Breaking free, making hard choices
It is 1976, and my physician dad has left his booming medical practice in San Antonio. We have abandoned our comfortable, sprawling ranch-style home on two acres and have moved into a twelve-hundred-square-foot home with a wood-burning stove on fifty acres set back on a red dirt road in Northern California’s Sierra Nevada. When I am older, my parents will tell me they made the move in order to support a simpler life, to be more connected to nature, and to be near an active spiritual community. But right now, I am furious. I hate leaving my friends. I hate the idea of moving to a “yoga community.” I’m sure I will never see another Hostess Ding Dong again! Also, I’m nervous and anxious because I have no idea what the future holds. But slowly, as the first year unfolds, I become excited about our new adventure. At school I meet kids from all over whose parents are just as weird as — if not weirder than — mine, and I get to enjoy a tremendous amount of freedom. I study pottery and other arts, and I write short stories while roaming the hundred-acre grounds of our school. Every day, my siblings and I ride horses through undiscovered forests and explore crashing rivers and forgotten trails nestled in tall, inviting Ponderosa pine trees. I find, like my dad, I’m a risk taker. Part of me gets why he is doing this. He — in his own way — is trying to create a new way of being for his family.

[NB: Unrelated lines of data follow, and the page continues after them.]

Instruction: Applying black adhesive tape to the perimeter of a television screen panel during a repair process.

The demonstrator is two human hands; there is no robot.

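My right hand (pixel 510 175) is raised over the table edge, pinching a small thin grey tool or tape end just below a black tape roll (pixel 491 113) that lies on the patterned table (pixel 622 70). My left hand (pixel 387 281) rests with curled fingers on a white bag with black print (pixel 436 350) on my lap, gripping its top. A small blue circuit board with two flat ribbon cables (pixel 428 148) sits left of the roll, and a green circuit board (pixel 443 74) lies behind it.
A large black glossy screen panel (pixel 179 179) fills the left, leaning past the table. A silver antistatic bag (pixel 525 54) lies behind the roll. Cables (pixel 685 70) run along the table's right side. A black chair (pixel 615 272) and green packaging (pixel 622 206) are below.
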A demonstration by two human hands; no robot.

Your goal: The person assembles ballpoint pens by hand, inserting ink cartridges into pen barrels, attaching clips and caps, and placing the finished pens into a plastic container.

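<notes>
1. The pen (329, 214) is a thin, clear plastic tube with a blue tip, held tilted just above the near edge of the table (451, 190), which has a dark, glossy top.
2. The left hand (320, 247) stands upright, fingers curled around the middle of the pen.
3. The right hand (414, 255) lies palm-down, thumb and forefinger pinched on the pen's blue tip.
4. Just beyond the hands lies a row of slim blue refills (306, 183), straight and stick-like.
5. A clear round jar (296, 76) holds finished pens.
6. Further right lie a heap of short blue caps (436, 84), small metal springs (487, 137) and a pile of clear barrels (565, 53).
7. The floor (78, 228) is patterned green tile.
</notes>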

Years later, as an adult, I will often joke that all I remember doing during our six years in California is riding horses, reading the Bhagavad Gita, writing poetry, and making stained-glass windows. Yet this period of my life — when I am given the time, space, freedom, and encouragement to really explore who I am — will have a profound and lasting impact on who I become. (Excerpt from Nurturing the Soul of Your Family.)
Last week I was visiting with another entrepreneur about money and life choices and the radical decision my parents made in order to break free from the status quo. Simultaneously, my husband and I have been asking hard questions about our life and how we envision the next 40 years unfolding.

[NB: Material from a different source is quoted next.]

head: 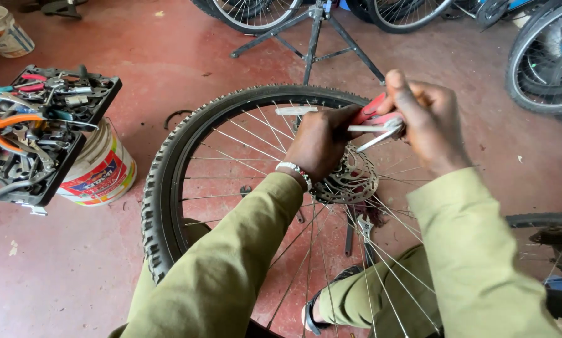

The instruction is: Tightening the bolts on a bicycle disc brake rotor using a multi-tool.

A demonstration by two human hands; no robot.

When was the last time you did a life assessment, pulled back and really looked at what’s working and what’s not working for you (and your family)?
HOMEWORK: are you willing to wholeheartedly examine the choices you’ve made, the unhealthy habits you’ve developed and where you need to “break free” in your life? If you feel called to do things differently, heed this urge and explore what this might look like for you. Carve out an hour this week to sit down with a notebook/pen (and your partner if relevant) and work through a powerful exercise from Breaking Free, Making Hard Choices (go to pg. 164), Ch. 9 from my new book Nurturing the Soul of Your Family: 10 Ways to Reconnect and Find Peace in Everyday Life. In this exercise, I’ll guide you through a review of six areas: work, home, play, finances, movement, and food as you examine with compassion and curiosity how you’ve set up your life.
This week consider, “What does the life I desire look like, and am I willing to make the choices necessary to experience a new way of being — to embrace greater freedom and joy?”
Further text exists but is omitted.